La reprise des activités scolaires prévue ce lundi après les vacances de Pâques n’a pas été effective dans plusieurs écoles publiques de la ville de Beni, suscitant une vive inquiétude chez les élèves finalistes.

À l’origine de cette situation, un mouvement de grève déclenché par les enseignants pris en charge par l’État. La décision a été prise dimanche au cours d’une assemblée générale de l’intersyndicale tenue à l’Institut Bungulu de Beni. Les enseignants ont ainsi résolu de suspendre les cours jusqu’à la satisfaction de leurs revendications.

Ces derniers réclament notamment le paiement de leur salaire du mois de mars, toujours en attente, ainsi que la mécanisation des enseignants Nouvelles Unités (NU). L’intersyndicale, à travers le SYNECATH, exige également la libération de deux enseignants actuellement en détention, condamnés dans une affaire de torture d’un écolier.

Ce lundi matin, plusieurs élèves se sont présentés dans leurs établissements scolaires dans l’espoir de reprendre les cours. Mais sur place, ils ont trouvé des salles de classe vides, sans enseignants. Contraints de rentrer chez eux, beaucoup expriment leur inquiétude face à cette interruption des activités.

Cette situation préoccupe particulièrement les élèves finalistes, engagés dans une phase déterminante de leur parcours scolaire. À l’approche des examens nationaux, ils redoutent des retards dans le programme et des conséquences sur leur préparation. « C’est vrai, leurs révendications peuvent être fondées, mais cette grève risque de nous perturber pendant que nous nous préparons pour le jury », a indiqué une élève finaliste de Beni.
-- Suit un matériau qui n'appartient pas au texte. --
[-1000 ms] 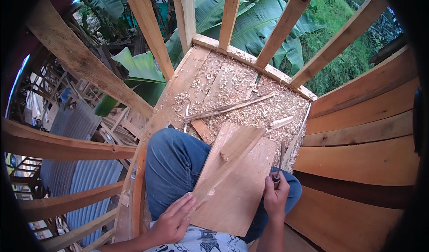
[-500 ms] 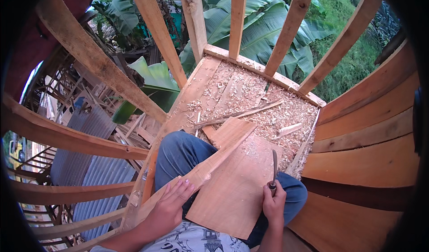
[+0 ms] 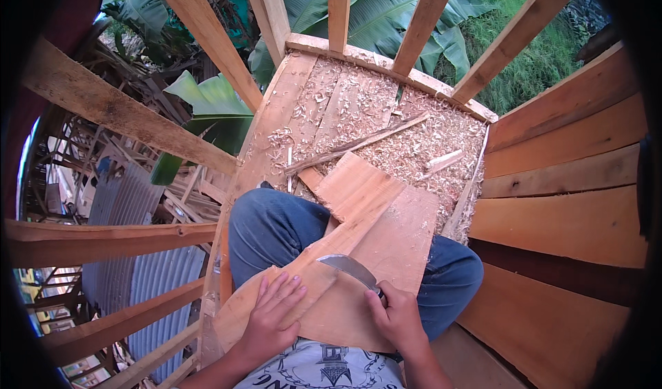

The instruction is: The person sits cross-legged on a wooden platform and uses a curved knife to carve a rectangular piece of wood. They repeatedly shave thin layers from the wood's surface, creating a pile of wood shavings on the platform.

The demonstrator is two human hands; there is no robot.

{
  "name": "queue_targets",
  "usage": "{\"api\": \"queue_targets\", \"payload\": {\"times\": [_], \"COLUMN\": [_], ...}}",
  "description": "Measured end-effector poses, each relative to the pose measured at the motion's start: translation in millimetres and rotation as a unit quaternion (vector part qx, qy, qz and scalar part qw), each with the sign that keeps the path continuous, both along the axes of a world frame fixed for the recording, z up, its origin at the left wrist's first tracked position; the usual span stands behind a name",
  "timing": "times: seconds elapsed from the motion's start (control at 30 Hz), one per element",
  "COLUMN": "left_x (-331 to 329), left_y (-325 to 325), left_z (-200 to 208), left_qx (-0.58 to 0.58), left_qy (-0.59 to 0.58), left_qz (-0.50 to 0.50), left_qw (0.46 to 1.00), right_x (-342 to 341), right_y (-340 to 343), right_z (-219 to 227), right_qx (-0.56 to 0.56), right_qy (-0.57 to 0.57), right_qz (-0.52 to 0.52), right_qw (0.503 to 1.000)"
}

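Note:
My left hand [image 3: 277, 312] lies flat with its fingers stretched over the near part of a long shaped wooden piece [image 3: 358, 190]. That piece slants across my lap, with a broad, square-cut far end and a notch in its left side. My right hand [image 3: 400, 318] grips a knife [image 3: 350, 268] by its dark handle. The curved blade points left and lies over the wooden piece, close to my left fingers; whether its edge touches the wood I cannot tell. Under the piece, a wide flat board [image 3: 407, 241] rests across my thighs.
Curled shavings [image 3: 448, 130] cover the plank floor [image 3: 303, 79] beyond my knees. A thin wood strip [image 3: 365, 141] and a short offcut [image 3: 445, 160] lie there. Slats [image 3: 338, 17] rise at the front and left; a plank wall [image 3: 558, 227] stands on the right.
My right hand has moved left and inward, and the knife has swung from upright to pointing left over the wooden piece. The piece has turned, showing more of its broad face.

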State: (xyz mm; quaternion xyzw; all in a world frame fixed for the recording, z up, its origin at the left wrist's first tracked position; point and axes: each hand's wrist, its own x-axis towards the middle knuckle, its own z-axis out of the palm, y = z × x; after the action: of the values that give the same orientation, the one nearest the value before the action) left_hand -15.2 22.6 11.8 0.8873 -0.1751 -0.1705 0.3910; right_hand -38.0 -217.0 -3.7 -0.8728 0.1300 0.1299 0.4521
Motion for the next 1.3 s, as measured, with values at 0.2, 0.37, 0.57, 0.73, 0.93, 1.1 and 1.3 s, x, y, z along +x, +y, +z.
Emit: {"api": "queue_targets", "payload": {"times": [0.2,0.37,0.57,0.73,0.93,1.1,1.3], "left_x": [1,1,3,9,11,14,16], "left_y": [10,10,17,19,21,21,24], "left_z": [-11,-15,-13,-10,-10,-9,-5], "left_qx": [-0.036,-0.038,-0.054,-0.078,-0.09,-0.091,-0.097], "left_qy": [0.008,0.008,0.02,0.034,0.048,0.051,0.061], "left_qz": [0.001,-0.005,-0.009,-0.002,0.007,0.0,0.01], "left_qw": [0.999,0.999,0.998,0.996,0.995,0.995,0.993], "right_x": [2,7,16,5,10,14,21], "right_y": [12,-4,-39,3,19,8,-5], "right_z": [5,0,0,21,10,-2,3], "right_qx": [-0.114,-0.185,-0.234,-0.146,-0.153,-0.189,-0.19], "right_qy": [0.0,0.001,0.021,-0.021,-0.026,-0.069,-0.058], "right_qz": [0.031,-0.004,-0.17,-0.026,0.049,0.006,-0.058], "right_qw": [0.993,0.983,0.957,0.989,0.987,0.98,0.978]}}
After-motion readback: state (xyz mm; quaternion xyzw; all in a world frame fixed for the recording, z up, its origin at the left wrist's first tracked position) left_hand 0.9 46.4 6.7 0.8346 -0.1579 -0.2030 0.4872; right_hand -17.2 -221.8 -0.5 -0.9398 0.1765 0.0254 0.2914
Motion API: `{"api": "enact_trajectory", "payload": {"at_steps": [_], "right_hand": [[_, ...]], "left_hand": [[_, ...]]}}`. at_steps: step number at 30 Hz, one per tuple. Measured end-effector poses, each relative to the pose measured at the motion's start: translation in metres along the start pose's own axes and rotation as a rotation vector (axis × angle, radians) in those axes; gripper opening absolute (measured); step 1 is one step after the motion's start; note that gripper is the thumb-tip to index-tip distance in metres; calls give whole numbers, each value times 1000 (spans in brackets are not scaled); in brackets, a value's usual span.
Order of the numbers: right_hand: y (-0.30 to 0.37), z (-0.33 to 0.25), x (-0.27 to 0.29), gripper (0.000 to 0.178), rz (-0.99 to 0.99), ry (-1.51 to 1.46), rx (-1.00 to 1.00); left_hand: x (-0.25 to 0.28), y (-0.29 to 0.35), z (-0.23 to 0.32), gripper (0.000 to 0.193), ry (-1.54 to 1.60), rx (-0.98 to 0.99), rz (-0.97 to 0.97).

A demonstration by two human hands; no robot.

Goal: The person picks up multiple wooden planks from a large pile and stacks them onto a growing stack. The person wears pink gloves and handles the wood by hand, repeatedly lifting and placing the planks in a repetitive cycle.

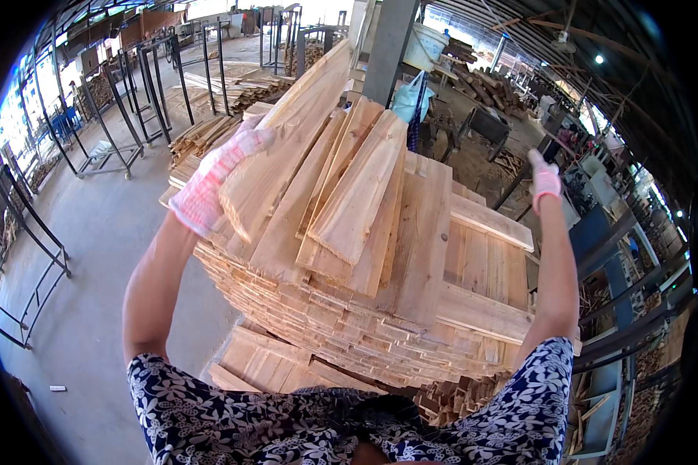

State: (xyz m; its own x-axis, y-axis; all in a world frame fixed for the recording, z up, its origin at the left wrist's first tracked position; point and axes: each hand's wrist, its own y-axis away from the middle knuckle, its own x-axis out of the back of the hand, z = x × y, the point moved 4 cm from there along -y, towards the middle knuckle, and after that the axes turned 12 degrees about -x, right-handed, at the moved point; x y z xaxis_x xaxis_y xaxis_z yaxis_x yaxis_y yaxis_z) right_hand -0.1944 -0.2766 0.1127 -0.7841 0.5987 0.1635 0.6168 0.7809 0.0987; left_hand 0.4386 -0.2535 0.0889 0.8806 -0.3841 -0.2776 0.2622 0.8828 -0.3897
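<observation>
My left hand [223,174], in a white and pink knitted glove, is closed on the left edge of a wide wooden board [291,147]. That board slants upward, its far end raised toward the grey post. Beside it several loose boards [358,190] lie overlapping on top of a large stack of planks [341,314]. My right hand [546,180], gloved alike, is held out past the right side of the stack. It touches no board, and its fingers look stretched out and empty, though they show small.
Lower planks [267,356] lie close to my body. A grey post [392,54] rises behind the stack, near a white bucket [424,46] and a light blue bag [411,97]. Metal rack frames [155,93] stand on the concrete floor at left; machinery [620,232] lines the right.
</observation>
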Motion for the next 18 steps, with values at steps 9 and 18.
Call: {"api": "enact_trajectory", "payload": {"at_steps": [9,18], "right_hand": [[184,-24,-232,57,-708,-812,-117],[163,69,-71,82,-290,-42,76]], "left_hand": [[-160,38,-8,90,-113,-45,-423],[-162,-28,-23,93,-1402,-157,-747]]}}
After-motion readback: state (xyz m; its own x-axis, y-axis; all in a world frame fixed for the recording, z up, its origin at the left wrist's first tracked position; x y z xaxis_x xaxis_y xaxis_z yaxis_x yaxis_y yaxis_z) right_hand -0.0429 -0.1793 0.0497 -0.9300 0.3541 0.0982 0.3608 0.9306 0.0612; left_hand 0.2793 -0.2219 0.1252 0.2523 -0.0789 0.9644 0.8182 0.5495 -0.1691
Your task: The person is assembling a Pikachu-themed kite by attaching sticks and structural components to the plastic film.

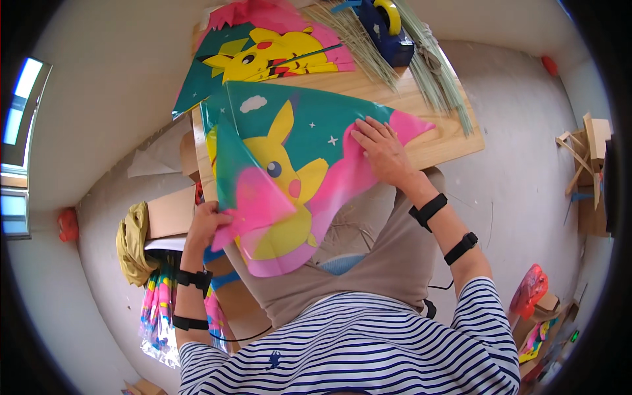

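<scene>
At the far left, a red plastic bag (68, 224) sits low by the wall; what it contains cannot be made out. Next comes a cardboard box (172, 214), with an olive-yellow cloth (133, 243) bunched at its left side. Below the cloth, clear plastic wrapping (158, 309) encloses rolled, brightly coloured material in pink, yellow and blue.

The left hand (205, 225) is at the lower left edge of the printed sheet (299, 141), its fingers pinching the pink margin against the thumb. The sheet, teal and pink with a yellow cartoon figure, lies partly on the wooden tabletop (451, 138); its left side is folded over and its lower edge hangs over the person's lap. More printed sheets (283, 49) lie just beyond it. The right hand (387, 155) rests palm down on the pink area, fingers extended and slightly spread on top of the sheet, whose pointed corner reaches out to their right.

Behind, a dark blue tape dispenser (387, 41) holds a yellow roll (392, 16), between bundles of thin pale sticks (438, 72). At lower right, another red bag (530, 289) sits beside a carton (548, 302); its contents are unclear.
</scene>
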Motion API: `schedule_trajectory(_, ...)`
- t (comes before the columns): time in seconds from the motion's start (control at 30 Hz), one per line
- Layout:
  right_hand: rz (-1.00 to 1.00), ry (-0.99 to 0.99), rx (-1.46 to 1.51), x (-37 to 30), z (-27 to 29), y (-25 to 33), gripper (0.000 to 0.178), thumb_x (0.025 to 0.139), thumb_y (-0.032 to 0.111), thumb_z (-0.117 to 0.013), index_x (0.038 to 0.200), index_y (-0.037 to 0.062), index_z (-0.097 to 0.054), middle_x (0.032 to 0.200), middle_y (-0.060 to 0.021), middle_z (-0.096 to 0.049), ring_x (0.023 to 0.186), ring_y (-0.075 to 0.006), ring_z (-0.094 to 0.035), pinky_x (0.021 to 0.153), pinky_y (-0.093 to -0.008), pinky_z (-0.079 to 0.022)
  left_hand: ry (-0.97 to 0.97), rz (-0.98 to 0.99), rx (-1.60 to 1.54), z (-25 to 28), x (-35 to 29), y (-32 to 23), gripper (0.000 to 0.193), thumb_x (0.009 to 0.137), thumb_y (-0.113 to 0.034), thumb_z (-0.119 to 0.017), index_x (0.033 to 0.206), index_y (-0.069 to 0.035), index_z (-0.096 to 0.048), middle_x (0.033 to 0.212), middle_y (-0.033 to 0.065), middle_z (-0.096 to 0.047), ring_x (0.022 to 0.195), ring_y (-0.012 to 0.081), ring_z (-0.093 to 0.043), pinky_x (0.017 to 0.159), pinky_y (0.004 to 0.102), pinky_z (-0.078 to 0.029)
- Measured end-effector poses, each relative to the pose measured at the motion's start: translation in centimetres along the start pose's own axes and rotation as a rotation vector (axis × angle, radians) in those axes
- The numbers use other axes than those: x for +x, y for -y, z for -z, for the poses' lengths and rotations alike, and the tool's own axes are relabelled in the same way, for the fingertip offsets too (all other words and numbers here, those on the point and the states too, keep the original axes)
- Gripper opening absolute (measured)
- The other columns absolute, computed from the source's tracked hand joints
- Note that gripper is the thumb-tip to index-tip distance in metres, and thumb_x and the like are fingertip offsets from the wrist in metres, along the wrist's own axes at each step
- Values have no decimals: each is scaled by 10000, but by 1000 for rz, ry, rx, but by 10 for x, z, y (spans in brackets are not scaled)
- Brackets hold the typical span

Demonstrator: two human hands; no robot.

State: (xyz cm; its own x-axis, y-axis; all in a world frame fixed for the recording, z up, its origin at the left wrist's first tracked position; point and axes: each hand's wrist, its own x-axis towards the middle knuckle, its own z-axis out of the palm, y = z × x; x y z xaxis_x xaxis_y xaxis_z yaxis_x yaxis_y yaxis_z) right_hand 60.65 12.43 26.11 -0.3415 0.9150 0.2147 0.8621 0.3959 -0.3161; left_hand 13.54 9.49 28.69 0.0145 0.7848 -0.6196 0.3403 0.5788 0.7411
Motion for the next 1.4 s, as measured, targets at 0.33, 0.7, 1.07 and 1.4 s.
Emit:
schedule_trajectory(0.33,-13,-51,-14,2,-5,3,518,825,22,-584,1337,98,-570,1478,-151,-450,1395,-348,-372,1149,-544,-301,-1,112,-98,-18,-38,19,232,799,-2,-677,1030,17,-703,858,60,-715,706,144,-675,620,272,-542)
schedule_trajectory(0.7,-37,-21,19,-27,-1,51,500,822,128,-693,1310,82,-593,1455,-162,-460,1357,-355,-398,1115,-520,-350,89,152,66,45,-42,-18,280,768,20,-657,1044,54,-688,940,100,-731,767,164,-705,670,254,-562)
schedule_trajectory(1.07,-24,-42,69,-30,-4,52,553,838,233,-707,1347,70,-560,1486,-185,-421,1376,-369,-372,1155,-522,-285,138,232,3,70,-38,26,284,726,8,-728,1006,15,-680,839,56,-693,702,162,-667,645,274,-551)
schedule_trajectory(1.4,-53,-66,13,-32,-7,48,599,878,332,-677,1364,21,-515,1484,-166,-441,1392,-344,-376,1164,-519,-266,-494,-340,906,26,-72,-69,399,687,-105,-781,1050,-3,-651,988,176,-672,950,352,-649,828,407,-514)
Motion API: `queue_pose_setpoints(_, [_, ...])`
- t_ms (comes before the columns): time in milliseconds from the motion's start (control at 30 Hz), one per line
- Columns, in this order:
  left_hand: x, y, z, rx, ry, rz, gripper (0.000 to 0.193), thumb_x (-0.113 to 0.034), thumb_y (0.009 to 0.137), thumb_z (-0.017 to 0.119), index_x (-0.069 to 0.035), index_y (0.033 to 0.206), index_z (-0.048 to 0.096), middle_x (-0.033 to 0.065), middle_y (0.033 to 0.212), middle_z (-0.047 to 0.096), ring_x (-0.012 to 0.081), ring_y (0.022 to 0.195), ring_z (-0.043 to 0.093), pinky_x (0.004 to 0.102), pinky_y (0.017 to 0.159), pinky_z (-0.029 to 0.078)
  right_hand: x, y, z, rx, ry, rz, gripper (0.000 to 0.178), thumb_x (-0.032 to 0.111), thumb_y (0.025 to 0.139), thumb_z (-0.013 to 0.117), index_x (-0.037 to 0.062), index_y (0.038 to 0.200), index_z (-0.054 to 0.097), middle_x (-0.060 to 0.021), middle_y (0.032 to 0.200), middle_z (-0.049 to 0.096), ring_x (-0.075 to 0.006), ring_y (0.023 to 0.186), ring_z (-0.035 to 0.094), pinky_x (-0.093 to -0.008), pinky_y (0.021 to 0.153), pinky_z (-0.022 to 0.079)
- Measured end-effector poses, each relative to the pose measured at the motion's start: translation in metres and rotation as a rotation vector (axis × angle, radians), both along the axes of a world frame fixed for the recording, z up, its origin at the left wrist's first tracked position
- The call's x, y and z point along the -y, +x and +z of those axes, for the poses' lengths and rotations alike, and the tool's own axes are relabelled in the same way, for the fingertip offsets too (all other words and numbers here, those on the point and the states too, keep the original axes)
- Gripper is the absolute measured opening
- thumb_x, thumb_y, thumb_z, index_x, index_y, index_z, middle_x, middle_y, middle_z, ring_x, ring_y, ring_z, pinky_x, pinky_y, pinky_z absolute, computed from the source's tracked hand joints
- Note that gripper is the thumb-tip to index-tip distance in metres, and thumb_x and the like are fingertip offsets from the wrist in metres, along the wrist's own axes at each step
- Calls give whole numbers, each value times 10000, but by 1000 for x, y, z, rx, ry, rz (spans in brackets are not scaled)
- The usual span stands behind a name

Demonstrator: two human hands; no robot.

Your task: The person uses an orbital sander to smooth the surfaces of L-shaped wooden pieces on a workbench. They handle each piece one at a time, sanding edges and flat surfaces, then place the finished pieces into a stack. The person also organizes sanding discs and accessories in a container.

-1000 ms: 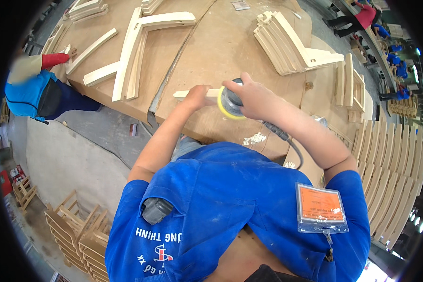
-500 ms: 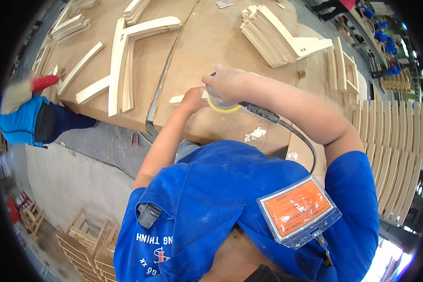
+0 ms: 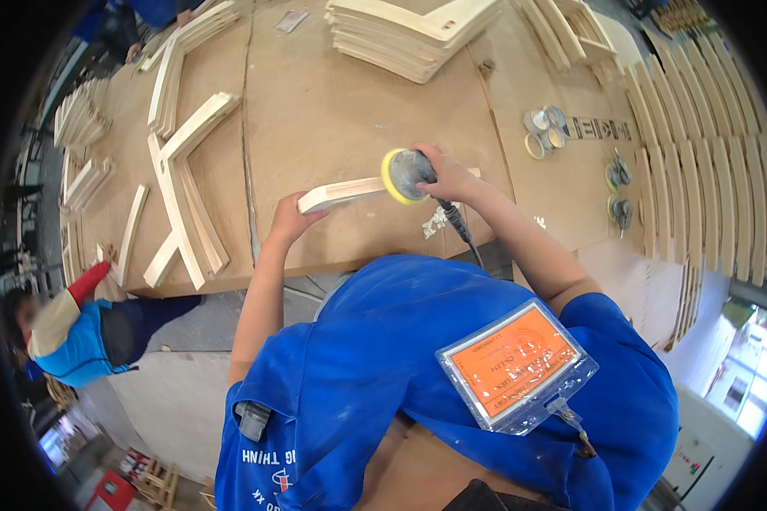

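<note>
My right hand (image 3: 448, 176) is wrapped round a handheld orbital sander (image 3: 412, 174) with a yellow-edged pad. The sander is tilted, its pad turned to the left beside a pale wooden piece (image 3: 347, 192). Whether the pad touches the wood I cannot tell. My left hand (image 3: 292, 221) grips the left end of this piece, thumb and fingers round it. The piece lies crosswise over the near part of the cardboard-covered table (image 3: 332, 128), and its right part passes behind the sander. A black cable runs from the sander down toward my chest.
Stacked curved wooden parts (image 3: 413, 38) stand at the far side. Joined wooden parts (image 3: 183, 183) lie to the left, near a co-worker in blue (image 3: 77, 341). At right are round tins (image 3: 544, 129), two more sanders (image 3: 619, 210) and a slatted wood stack (image 3: 699, 162). White scraps (image 3: 439, 220) lie near the sander.
The view has swung to the right. The sander has tipped from flat to on edge, and the wooden piece, mostly covered before, shows more. Both hands keep their hold.
</note>
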State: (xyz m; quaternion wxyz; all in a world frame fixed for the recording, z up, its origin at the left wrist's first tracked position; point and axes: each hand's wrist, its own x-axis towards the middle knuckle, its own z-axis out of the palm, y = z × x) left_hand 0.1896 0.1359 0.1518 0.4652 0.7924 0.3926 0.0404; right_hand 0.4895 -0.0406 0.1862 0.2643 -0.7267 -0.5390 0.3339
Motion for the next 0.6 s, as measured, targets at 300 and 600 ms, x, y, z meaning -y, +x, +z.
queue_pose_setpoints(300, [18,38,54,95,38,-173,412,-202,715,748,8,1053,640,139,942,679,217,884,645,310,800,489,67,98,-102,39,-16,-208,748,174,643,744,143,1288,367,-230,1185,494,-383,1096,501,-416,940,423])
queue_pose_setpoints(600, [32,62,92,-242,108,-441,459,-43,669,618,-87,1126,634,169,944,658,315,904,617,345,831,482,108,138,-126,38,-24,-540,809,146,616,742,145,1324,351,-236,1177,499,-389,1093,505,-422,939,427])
A l’autre d’ajouter « c’est arriver au mauvais moment car nous sommes entraint de nous préparer au TENASOSP. C’est vraiment une grève qui nous inquiète. Il faut vraiment trouver une solution dans un bref délai ». 

Pendant ce temps, les écoles privées de la ville de Beni ont normalement repris les activités scolaires, créant un contraste avec la paralysie observée dans les établissements publics.

En attendant un dénouement à cette crise, l’incertitude persiste et les élèves finalistes restent dans l’angoisse, craignant pour la suite de leur année scolaire.